GOOD AS GONE is her first novel.
Good As Gone
Amy Gentry
For Curtis, the best living human
Table of Contents
Jane woke up and whispered, “Julie?”
The room yawned around her. After two years of sleeping alone in her own bedroom in the new house, Jane no longer dreamed of the ceiling fan dropping onto the bed and chopping her up. The spiders, too, had vanished from the shadows; ten-year-olds don’t need to have the corners checked before bedtime. Only occasionally, when something woke her in the middle of the night, the silence around her ached for Julie’s soft breathing. In the old house, she used to hoist one foot over the top bunk railing and giggle until Julie said, Shhh, Janie, go back to sleep. Now, she shut her eyes tightly before they could drift toward the dark seams where the walls and ceiling met.

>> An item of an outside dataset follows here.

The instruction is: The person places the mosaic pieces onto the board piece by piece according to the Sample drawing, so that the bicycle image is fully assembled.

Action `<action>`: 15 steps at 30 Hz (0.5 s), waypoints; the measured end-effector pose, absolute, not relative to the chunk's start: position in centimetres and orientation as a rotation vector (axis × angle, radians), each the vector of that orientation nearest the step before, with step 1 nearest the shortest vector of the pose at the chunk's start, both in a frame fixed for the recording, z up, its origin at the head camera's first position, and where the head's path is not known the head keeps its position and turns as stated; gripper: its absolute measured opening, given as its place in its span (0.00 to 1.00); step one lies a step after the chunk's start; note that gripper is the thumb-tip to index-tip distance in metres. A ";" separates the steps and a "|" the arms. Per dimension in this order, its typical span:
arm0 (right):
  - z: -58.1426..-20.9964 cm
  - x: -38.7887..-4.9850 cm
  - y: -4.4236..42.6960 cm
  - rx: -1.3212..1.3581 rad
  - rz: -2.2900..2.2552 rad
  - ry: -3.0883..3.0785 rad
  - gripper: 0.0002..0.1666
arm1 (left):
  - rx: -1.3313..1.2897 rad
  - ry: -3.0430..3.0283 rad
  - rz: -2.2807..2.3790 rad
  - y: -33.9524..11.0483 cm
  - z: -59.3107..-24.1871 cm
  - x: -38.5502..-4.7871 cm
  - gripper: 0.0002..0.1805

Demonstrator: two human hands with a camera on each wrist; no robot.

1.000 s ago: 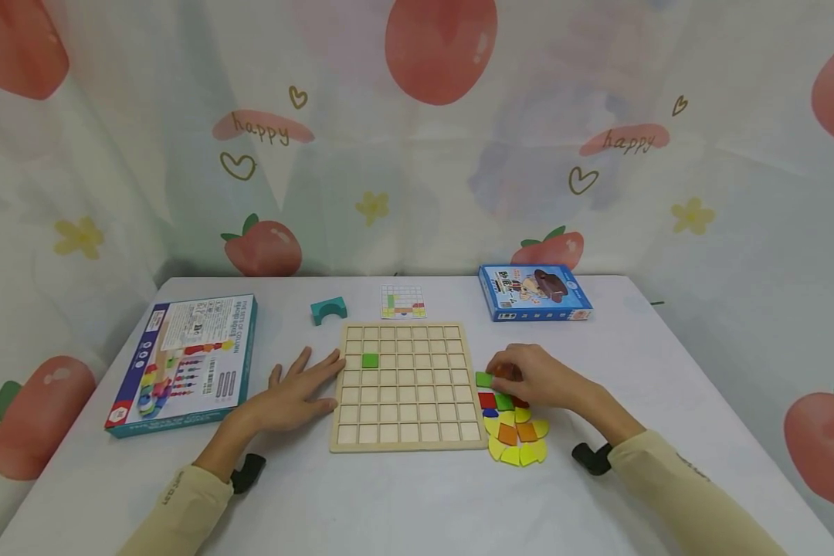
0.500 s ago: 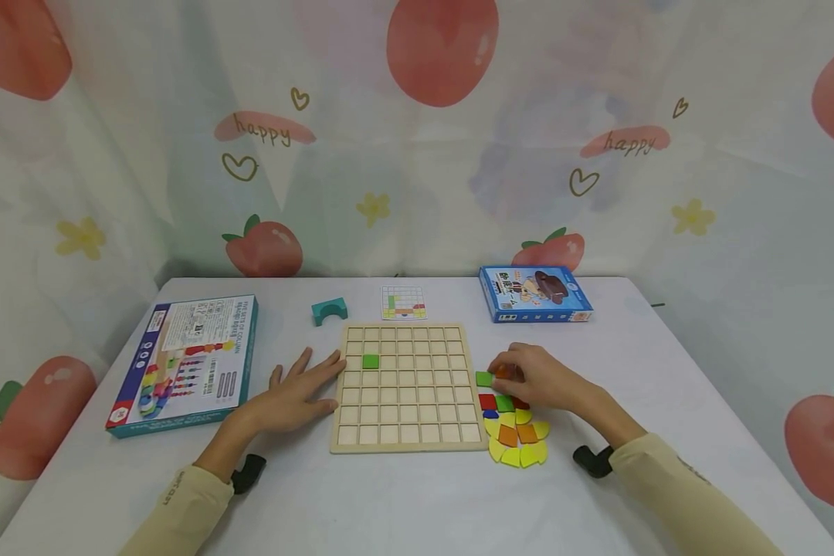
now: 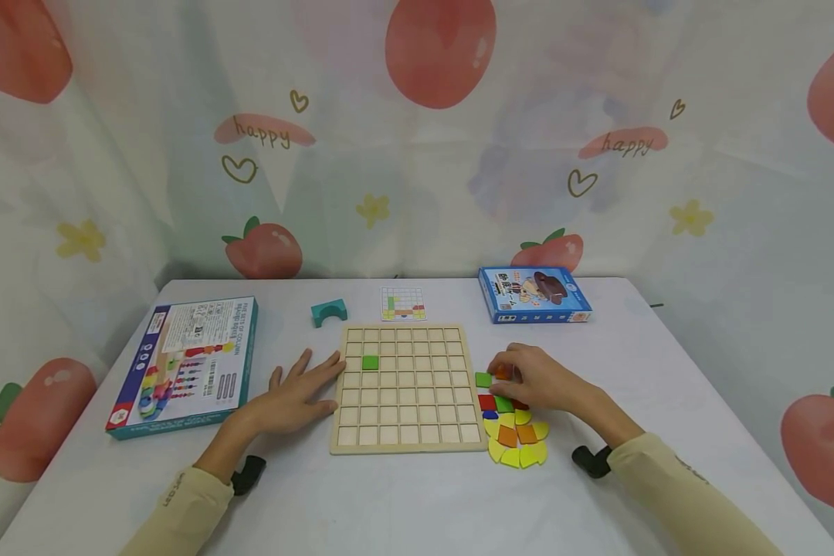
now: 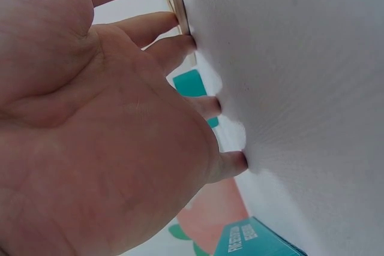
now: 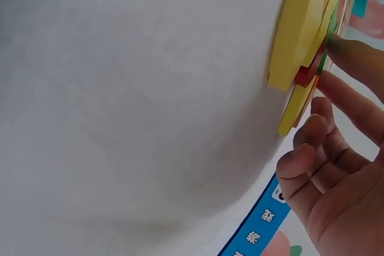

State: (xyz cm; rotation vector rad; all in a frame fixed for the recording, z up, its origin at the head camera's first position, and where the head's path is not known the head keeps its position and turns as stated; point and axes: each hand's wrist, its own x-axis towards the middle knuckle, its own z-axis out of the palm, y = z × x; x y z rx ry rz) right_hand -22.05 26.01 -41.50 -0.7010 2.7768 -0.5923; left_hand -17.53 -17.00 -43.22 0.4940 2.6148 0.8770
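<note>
My left hand (image 3: 288, 398) rests on the white cloth with fingers spread, its fingertips touching the left edge of a wooden grid board (image 3: 337, 440). One green square tile (image 3: 371, 362) lies in a cell towards the board's upper left. To the right of the board, my right hand (image 3: 538, 376) is at a cluster of coloured tiles. Its thumb and index finger pinch at a green tile (image 3: 483, 379); the other fingers are curled in the right wrist view. Beside it lie a red tile (image 3: 487, 402), orange tiles (image 3: 507, 436) and yellow pieces (image 3: 530, 454), partly covered by the hand.
A small pattern card (image 3: 403, 303) lies behind the board, with a teal arch block (image 3: 330, 311) to its left. A large flat box (image 3: 184, 363) lies at the left, and a blue box (image 3: 535, 294) at the back right. A patterned curtain hangs behind the table.
</note>
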 end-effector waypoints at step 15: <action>-41.3 -22.2 25.9 -0.679 -0.586 2.788 0.14 | 0.496 2.615 0.880 -17.0 -43.2 -17.5 0.40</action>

The next noise definitely came from Julie’s room.
Jane pulled back the covers and slid her bare feet down to the carpet. In the old house, a braided rug slipped over the smooth wooden floor when she got out of bed. Now her feet barely made a sound on thick carpet as she padded to the door and peered down the dark hallway. A faint rectangle of lighter darkness hovered at the end — a closed door.
They rarely slept with doors closed; Janie’s room got too hot, Julie’s too cold. Mom grumbled about the air circulation in two-story houses, but Mom and Dad’s room downstairs on the first floor was always shut at night, because they were adults. Now Julie was too, or wanted to be. Ever since her thirteenth birthday, she seemed to be practicing for adulthood all the time, brushing her hair slowly in front of the bathroom mirror as if rehearsing for some secret play, sitting at her desk to write in her diary instead of flopping on the bed stomach-first, like Jane. And closing her bedroom door.
At the end of the hall, the pale rectangle shuddered, a crack of darkness opening up around one side. Julie’s bedroom door receded inward, four large fingers hooked around its edge.
Before she had time to think, Jane ducked into her closet, crouched down, and pulled the door shut behind her. The fingers — they were too high up on the door to belong to Julie, too large to belong to her mother. They didn’t belong to her father either, but she didn’t know how she knew they didn’t, and that was the most unsettling thing of all.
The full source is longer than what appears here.